Work to complete: In the data below, find every line with the word "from" and copy it.

-- Supplied material follows --

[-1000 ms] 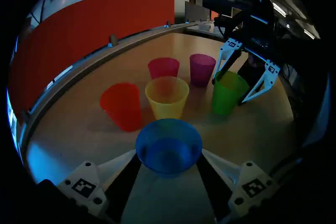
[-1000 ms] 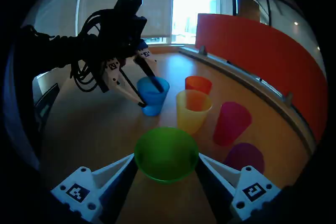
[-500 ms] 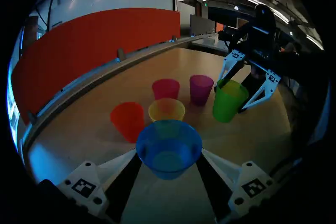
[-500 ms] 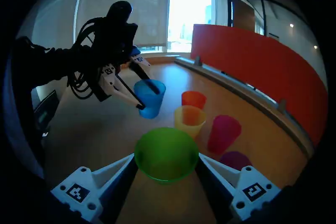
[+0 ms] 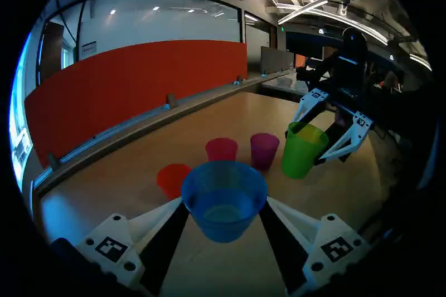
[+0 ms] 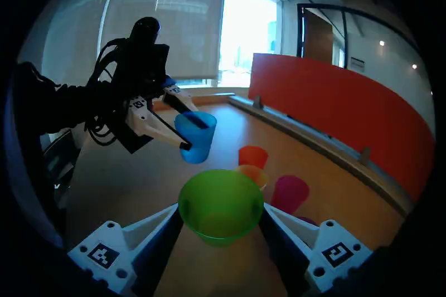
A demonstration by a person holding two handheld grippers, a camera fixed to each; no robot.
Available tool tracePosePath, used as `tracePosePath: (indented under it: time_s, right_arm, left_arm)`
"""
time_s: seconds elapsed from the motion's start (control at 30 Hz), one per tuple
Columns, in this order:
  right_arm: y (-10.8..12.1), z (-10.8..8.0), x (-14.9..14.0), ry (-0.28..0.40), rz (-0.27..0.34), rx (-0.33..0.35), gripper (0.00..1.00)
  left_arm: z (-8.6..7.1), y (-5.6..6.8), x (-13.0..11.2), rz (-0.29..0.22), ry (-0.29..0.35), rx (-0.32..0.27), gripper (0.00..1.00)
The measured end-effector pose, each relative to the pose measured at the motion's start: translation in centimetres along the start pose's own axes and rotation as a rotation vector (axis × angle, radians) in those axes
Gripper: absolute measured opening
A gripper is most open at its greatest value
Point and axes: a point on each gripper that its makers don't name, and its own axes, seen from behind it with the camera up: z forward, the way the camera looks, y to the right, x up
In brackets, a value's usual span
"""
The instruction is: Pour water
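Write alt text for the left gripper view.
The left claw grips a blue cup up close, above a wooden table. Farther off, the right claw holds a green cup. A red cup, a pink cup and a purple cup stand on the table before a red partition.

A red partition (image 5: 128, 85) is running along the wooden desk's (image 5: 189, 130) far edge, behind a grey rail (image 5: 134, 125). Daylight is pouring through a window (image 6: 248, 40) beside a lowered blind (image 6: 161, 29). Light strips (image 5: 312, 10) are glowing overhead.
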Motion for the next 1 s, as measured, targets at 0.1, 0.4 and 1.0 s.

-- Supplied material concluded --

Response to the exercise:
time_s: seconds elapsed from the motion's start (control at 30 Hz), one per tuple
Point and axes: a point on each gripper that its makers don't name, and its own axes, seen from behind it with the camera up: z forward, the way the camera looks, y to the right, x up

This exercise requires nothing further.